The third major issue is ‘Cared for in Community’, opening with Ethiopian Amberbir Tamire Habtemariam suggesting that ‘It Still Takes a Village to Raise a Child’ and specifically that “The local church can be the new village” (p. 73). Kenyan writer Roseline Olumbe offers a Biblical and Theological response with the offer of ‘Ubuntu’ as a helpful theological tool, particularly noting the importance of embodied thinking. “Care and compassion are not only African virtues but also biblical concepts” (p. 84) with echoes of James 1:27. Saw Law Eh Htoo closes the volume with a sovering and complex case study from Myanmar on ‘Church and Village as Community’.

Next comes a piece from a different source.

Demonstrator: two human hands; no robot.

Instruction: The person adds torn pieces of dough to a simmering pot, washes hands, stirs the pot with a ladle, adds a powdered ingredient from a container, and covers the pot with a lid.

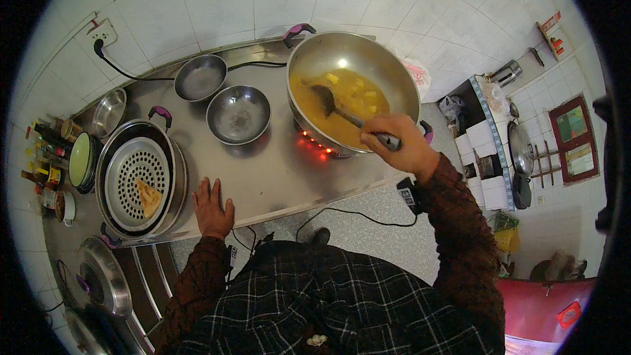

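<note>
A large metal wok (pixel 402 79) with purple-and-black handles holds yellowish soup (pixel 345 118) with pale chunks in it. Over its near rim, my right hand (pixel 402 143) grips the handle of a ladle (pixel 350 117), whose dark bowl end dips into the liquid. Beneath the wok, red lights glow on the electric cooker (pixel 315 143). My left hand (pixel 212 207) rests palm down near the front edge of the steel countertop (pixel 276 177), fingers apart and holding nothing. Left of that hand stands a steamer pot (pixel 177 177) with a perforated tray (pixel 118 182) bearing a flatbread wedge (pixel 149 198).
Two metal bowls (pixel 239 114) (pixel 200 78) sit left of the wok, near a black power cord (pixel 133 77). Green bowls (pixel 81 160), a steel basin (pixel 109 112) and several bottles (pixel 49 140) crowd the left end. A pot lid (pixel 103 276) lies lower left. A cable (pixel 365 216) hangs by my right sleeve.
</note>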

Menchit Wong introduces the fourth major issue, ‘Advocated by Society’. “Advocacy as described in the Bible is pleading for or speaking up for and defending the cause of children” (p. 97). Wong – from a Filipino context – ably expounds (the organisation who co-sponsored the book) Viva’s founding vision, connecting it to the past, present and future of evangelical mission. A stirring and challenging chapter. Indian Bradley Thompson offers ‘Children, Advocacy, and the Kingdom of God’, a readable piece which traces its themes and builds to a crescendo – “Gods call to the people of faith and society in general is to pray, proclaim, and demonstrate kingdom principles and to empower children to be change agents…” (p. 115). The opening quotation (p. 117) of the case study from Costa Rican Gonzalez offers an interesting question: What if even bureaucracy could be suborned to kingdom purposes? “Birth registration by itself is the access pass to fundamental human rights” (p. 118).
The fifth part engages with the theme of ‘Secured in Hope’. “Hope is an intuition, expectation that something good will happen, that the worst will be over, and a new beginning will dawn…” (p. 128). Ecuadorian Maria Alejandra Andrade Vinuezas’ chapter opens up the power of hope and spirituality in real challenge. “Nurturing children’s spirituality is key to engender hope” (p. 143). Armenian-Syrian Shake’ Geotcherian’s biblical/theological response in hope opens with a stunning example of the power of Gods word to calm a child’s heart under shelling (!). “God’s love gives us hope which is incomprehensible for those who have not experienced God’s perfect love” (p. 151). A British and Syrian pairing of Kezia M’Clelland and Subhi Nadhaf close the section with a case study that offers a moving account of a particular form of ministry. They wisely note that “we must be careful, however, not to idealize this work with children in situations of violence and conflict” (p. 161). This chapter does not do that, and is a good balance of report and reflection.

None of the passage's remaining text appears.